Practicalities and applications – SenseMaker in application
Two great sessions last week at the QEII Conference Centre with Dave Snowden of Cognitive Edge. The shift from theory to practical application of new management techniques based on principles of complexity, cognitive neuroscience, anthropology and others has been remarkably swift in recent years – and even for those who’ve heard Dave in the past few years, there was noted surprise at how far things have come and the scope of the projects where these tools are being applied.
Any 3-hour seminar will be difficult to summarise in a single blog post – and this one even more so than usual. Of necessity, therefore, this will be a skim over the highlights that I picked up – feel free to add your additional thoughts and observations in the comments. Ron’s already started over at The Ecology of Knowledge. (Ron mentions the video – we (he) did record the entire session, but it’ll be a while before we even sit down to look at the 5 hours of video we’ve got, let alone think about what we do with it. Ideally, we’ll just make it available, but we need to check first. Bear with us…)

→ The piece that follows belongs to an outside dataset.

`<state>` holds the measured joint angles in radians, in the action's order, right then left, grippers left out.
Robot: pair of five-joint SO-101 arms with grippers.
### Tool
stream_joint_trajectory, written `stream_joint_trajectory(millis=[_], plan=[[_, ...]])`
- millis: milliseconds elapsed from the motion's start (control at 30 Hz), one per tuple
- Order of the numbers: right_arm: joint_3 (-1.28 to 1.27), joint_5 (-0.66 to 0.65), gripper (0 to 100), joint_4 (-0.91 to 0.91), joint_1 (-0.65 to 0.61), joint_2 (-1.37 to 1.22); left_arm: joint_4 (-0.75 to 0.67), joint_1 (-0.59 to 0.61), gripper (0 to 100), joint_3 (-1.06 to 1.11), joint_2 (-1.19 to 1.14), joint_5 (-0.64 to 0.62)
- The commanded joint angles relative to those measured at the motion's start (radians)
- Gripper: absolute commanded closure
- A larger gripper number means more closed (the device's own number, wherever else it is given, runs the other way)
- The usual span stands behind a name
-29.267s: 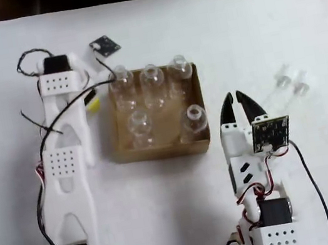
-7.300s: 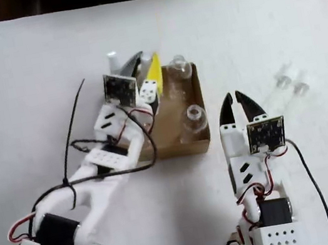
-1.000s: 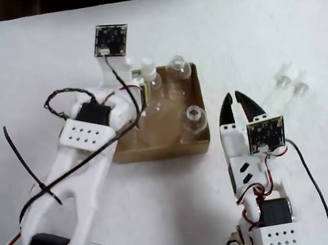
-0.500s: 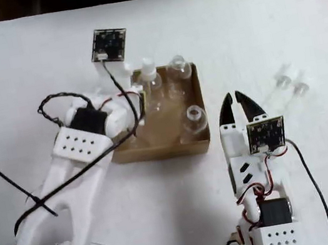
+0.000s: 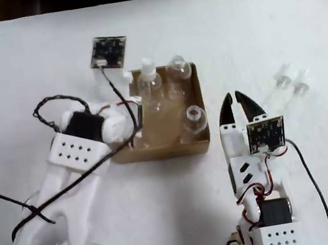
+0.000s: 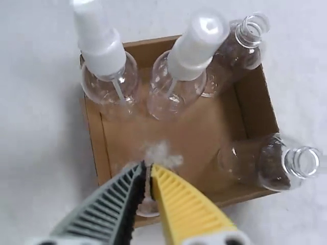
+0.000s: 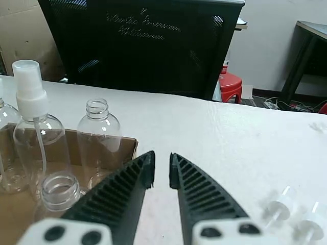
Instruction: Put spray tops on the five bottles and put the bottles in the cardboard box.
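The cardboard box (image 5: 162, 150) holds several clear bottles. Two at its back wear white spray tops (image 6: 101, 43) (image 6: 196, 38). An open bottle (image 5: 178, 71) stands at the back right and another (image 5: 194, 121) at the front right. My left gripper (image 6: 147, 172) hangs over the box's front left corner, shut on a small white spray top (image 6: 157, 151) above a bottle (image 6: 146, 206) that is mostly hidden. My right gripper (image 5: 234, 98) rests on the table just right of the box, open a little and holding nothing. Two loose spray tops (image 5: 282, 81) (image 5: 301, 87) lie farther right.
The left arm (image 5: 70, 150) stretches across the table left of the box, with loose black cables (image 5: 13, 206) around it. A black chair (image 7: 143, 46) stands beyond the table's far edge.
The left arm's elbow has swung left and toward the front, and its wrist shifted slightly left while the gripper stayed over the box. The right arm has not moved.
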<state>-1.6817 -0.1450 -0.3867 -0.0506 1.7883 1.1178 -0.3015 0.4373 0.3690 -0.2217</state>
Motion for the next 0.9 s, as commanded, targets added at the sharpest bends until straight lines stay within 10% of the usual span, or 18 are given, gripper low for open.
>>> stream_joint_trajectory(millis=[0, 700, 867], plan=[[-0.008, -0.017, 95.6, -0.001, -0.007, 0.008, 0.044, -0.059, 98, -0.012, 0.010, -0.002], [-0.008, -0.017, 95.6, 0.001, -0.005, 0.008, 0.097, -0.058, 97, -0.117, 0.010, -0.002], [-0.008, -0.017, 95.6, 0.001, -0.005, 0.008, 0.163, -0.054, 83, -0.158, 0.010, -0.002]])
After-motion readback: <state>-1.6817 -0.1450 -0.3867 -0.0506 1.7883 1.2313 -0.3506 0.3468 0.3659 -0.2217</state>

The audience was highly diverse – researchers, psychologists, communications experts, innovators, CT specialists, social media analysts and more – but that reflects the diversity of issues that the tools and techniques – in particular SenseMaker™ – is being used to address.
The session started with a short jaunt around the Cynefin framework, in particular covering the difference between Complex and Complicated domains (a detailed partum intelligendo blog on the Cynefin framework is in the works). And then we were off.
Interestingly – and in many cases challengingly – the projects each meet the needs of multiple, diverse groups. Ideal in a world of better for less, but sometimes tricky to navigate the organisational waters.
Key elements from the sessions:
- A crisis is a wonderful thing – it means that we’ve reached the limits of our current thinking and something new will (has to) emerge. Cognitive, complex approaches look to be the main contender this time around.
- Ongoing, continuous capture of micro-narratives as things happen opens up vast new possibilities for communications, impact measurement, knowledge sharing and giving greater voice and self-determination to groups.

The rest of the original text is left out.